Muzorawa hesitated a moment, then replied, “No. Not me.
“Neither are Egon or Lainie.”
“She prefers to be called Lane.”
“But none of you is studying the moons, right?”
Reluctantly, Grant thought, Muzorawa replied, “No, we are part of a small group that is studying the planet itself, not the moons or the ring system.”
“And Dr. Wo?”
An even longer hesitation, then, “Dr. Wo’s official title is station director. He runs the entire operation here. He reports directly to the IAA, back on Earth.”
Grant saw that Muzorawa looked distinctly uneasy when Wo’s name was mentioned. And no wonder. The director must have the power of life and death over all of us, just about, Grant reasoned.
Lowering his voice to a near whisper, Muzorawa said, “Wo is more interested in Jupiter itself than its moons. That’s why he’s split us away from the rest of the staff and set us up to study the Jovian atmosphere.”
“And the ocean,” Grant prompted.
Again Muzorawa hesitated. Grant got the impression that the man was arguing with himself, debating inwardly about how much he should tell this curious newcomer.
“Wo has assigned a small team to study the ocean,” he said at last “There are only ten of us—plus Dr. Wo himself. And the medical and technical support staffs, of course.”
“Why do you need a medical support staff?” Grant wondered.
“The ocean is Wo’s obsession,” Muzorawa added, actually whispering now. “He is determined to find out what’s going on down there.”
“So what do you actually work on?”
“Me? The fluid dynamics of the Jovian atmosphere and ocean.”
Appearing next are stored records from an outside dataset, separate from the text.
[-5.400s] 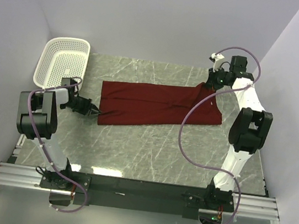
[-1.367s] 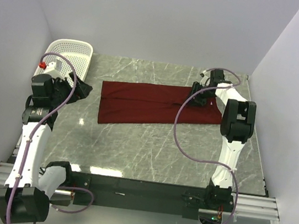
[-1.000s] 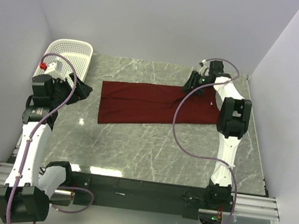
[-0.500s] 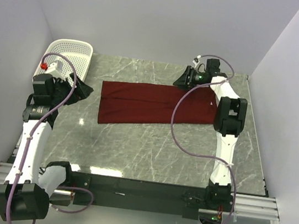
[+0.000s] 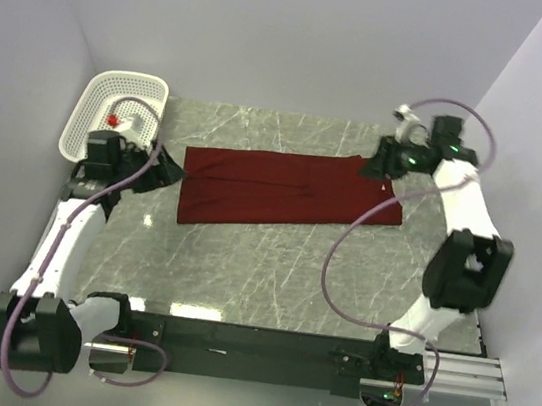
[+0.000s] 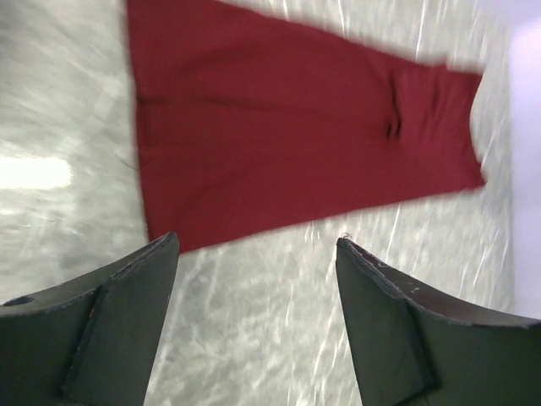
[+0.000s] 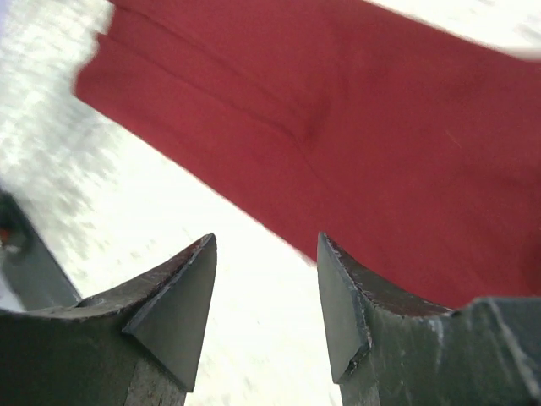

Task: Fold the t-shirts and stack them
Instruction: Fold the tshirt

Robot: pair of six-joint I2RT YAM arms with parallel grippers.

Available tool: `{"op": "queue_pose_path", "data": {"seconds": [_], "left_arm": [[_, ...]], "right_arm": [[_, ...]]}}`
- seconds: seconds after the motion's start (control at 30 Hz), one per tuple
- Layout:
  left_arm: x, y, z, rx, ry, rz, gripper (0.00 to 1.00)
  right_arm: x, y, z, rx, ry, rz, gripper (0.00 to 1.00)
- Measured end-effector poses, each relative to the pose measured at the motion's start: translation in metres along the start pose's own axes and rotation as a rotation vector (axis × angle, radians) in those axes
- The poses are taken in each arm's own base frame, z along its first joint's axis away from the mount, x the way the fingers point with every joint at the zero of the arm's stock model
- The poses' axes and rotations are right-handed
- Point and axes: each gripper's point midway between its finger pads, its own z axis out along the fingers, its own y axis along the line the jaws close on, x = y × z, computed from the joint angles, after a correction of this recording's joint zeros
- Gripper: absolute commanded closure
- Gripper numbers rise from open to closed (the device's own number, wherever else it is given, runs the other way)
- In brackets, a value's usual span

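Soft maroon t-shirt (image 5: 288, 190) lies in a long flat band; table (image 5: 292, 267) veined, glossy.

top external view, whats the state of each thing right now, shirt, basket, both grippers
t-shirt: folded into a long strip, lying flat on the table, not held
basket: open side up at the far left corner, apart from the t-shirt
left gripper: open, holding nothing, by the t-shirt's left end
right gripper: open, holding nothing, above the t-shirt's right end
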Motion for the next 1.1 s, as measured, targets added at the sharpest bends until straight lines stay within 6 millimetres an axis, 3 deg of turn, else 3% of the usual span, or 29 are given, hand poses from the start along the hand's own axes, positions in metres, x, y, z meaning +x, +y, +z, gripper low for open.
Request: {"op": "queue_pose_path", "data": {"seconds": [0.07, 0.13, 0.27, 0.37, 0.47, 0.6, 0.8, 0.93, 1.1], "left_arm": [[0.018, -0.006, 0.013, 0.008, 0.068, 0.027, 0.21], [0.036, -0.011, 0.026, 0.01, 0.133, 0.058, 0.23], [0.05, -0.014, 0.046, -0.003, 0.2, 0.113, 0.26], [0.052, -0.011, 0.065, -0.027, 0.229, 0.129, 0.28], [0.054, -0.003, 0.081, -0.058, 0.239, 0.128, 0.27], [0.053, 0.005, 0.085, -0.095, 0.231, 0.13, 0.27], [0.05, 0.009, 0.076, -0.118, 0.191, 0.148, 0.26], [0.049, 0.012, 0.07, -0.129, 0.177, 0.167, 0.26], [0.049, 0.013, 0.065, -0.137, 0.164, 0.171, 0.26]], "right_arm": [[0.014, -0.009, -0.032, 0.054, -0.018, -0.02, 0.42], [0.037, -0.021, -0.051, 0.109, -0.004, -0.007, 0.43], [0.095, -0.027, -0.056, 0.153, 0.086, 0.066, 0.47], [0.116, -0.032, -0.056, 0.171, 0.11, 0.145, 0.49], [0.122, -0.054, -0.068, 0.241, 0.074, 0.246, 0.49], [0.129, -0.1, -0.08, 0.376, 0.045, 0.35, 0.47], [0.147, -0.15, -0.063, 0.457, 0.11, 0.466, 0.45], [0.14, -0.175, -0.054, 0.479, 0.114, 0.491, 0.45], [0.131, -0.188, -0.042, 0.474, 0.11, 0.503, 0.44]]}}
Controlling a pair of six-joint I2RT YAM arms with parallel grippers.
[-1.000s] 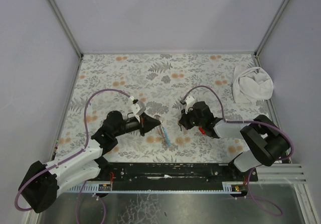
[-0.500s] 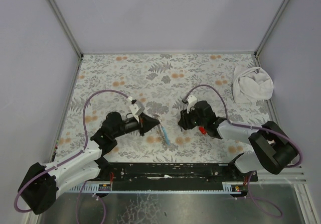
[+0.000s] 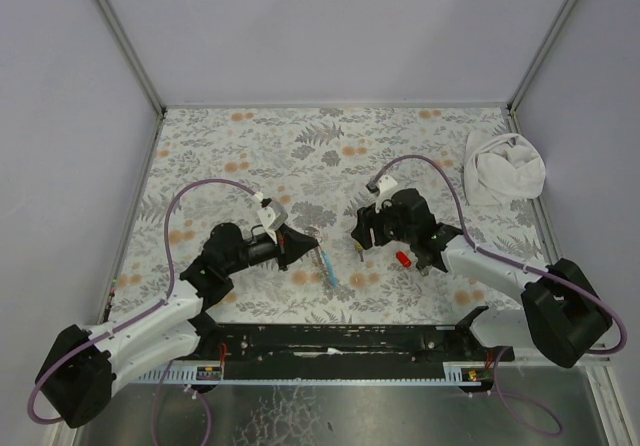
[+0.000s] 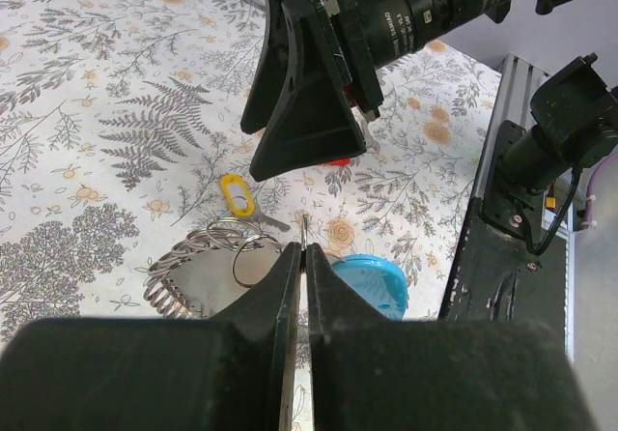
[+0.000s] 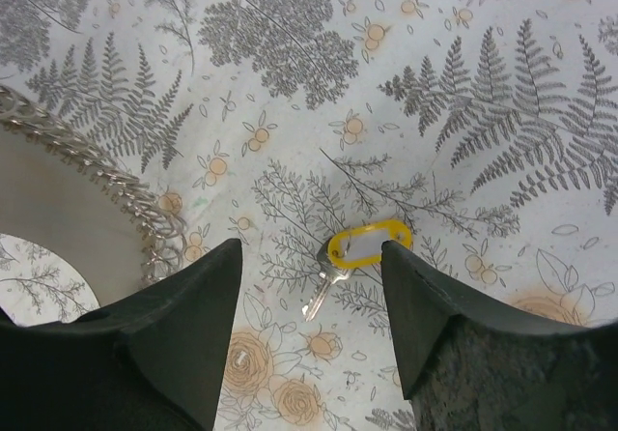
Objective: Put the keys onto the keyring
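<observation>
Left hand: the left hand [image 4: 303,257] had its fingers pressed together, clamped on a thin metal wire of the keyring [image 4: 367,278] that poked out past the tips.
Right hand: the right hand [image 5: 309,257] had its fingers well apart, one on either side of the yellow key [image 5: 365,244] and above it. It held nothing, and no contact with the key showed.
Keyring place: it lay at the left hand's tip, between the two hands in the top view. Its light blue part was at 4 o'clock of the fingers and a grey coiled part at 8 o'clock in the left wrist view.
Yellow key axis: it lay flat on the tabletop [image 3: 240,146], head toward 2 o'clock and blade toward 8 o'clock in the right wrist view.
Red key: the red key [image 3: 403,259] lay on the tabletop close beside the right hand, at 4 o'clock of it in the top view.
Edges: walls stood along the tabletop at 9, 12 and 3 o'clock, and the arm bases lined the 6 o'clock edge.
Room: patterned tabletop ran on from both hands toward 12 o'clock. A white cloth [image 3: 503,169] sat at 2 o'clock, well apart from the hands.
</observation>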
Grant said nothing, waiting for more.
“The atmosphere/ocean system is like nothing we’ve seen before,” Muzorawa said, his tone at last brightening, losing its guarded edge, taking on some enthusiasm. “For one thing, there’s no clear demarkation between the gas phase and the liquid, no sharp boundary where the atmosphere ends and the ocean begins.”
“There’s no real surface to the ocean,” Grant said, wanting to show the older man that he wasn’t totally ignorant.
“No, not like on Earth. Jupiter’s atmosphere gradually thickens, gets denser and denser, until it’s not a gas anymore but a liquid. It’s … well, it’s something else, let me tell you.”
Before Grant could respond, Muzorawa hunched closer in his chair and went on, “It’s heated from below, you see. The planet’s internal heat is stronger than the solar influx on the tops of the clouds. The pressure gradient is really steep: Jupiter’s gravity field is the strongest in the solar system.”
“Two point five four gees,” Grant recited.
“That’s merely at the top of the cloud deck,” Muzorawa said, waggling one hand in the air. “It gets stronger as you go down into the atmosphere. Do you have any idea of what the pressures are down there?”
Grant shrugged. “Thousands of times normal atmospheric pressure.”
“Thousands of times the pressure at the bottom of the deepest ocean on Earth,” Muzorawa corrected. A smile was growing on his face, the happy, contented smile of a scientist talking about his special field of study.
“So the pressure squeezes the atmosphere and turns the gases into liquids.”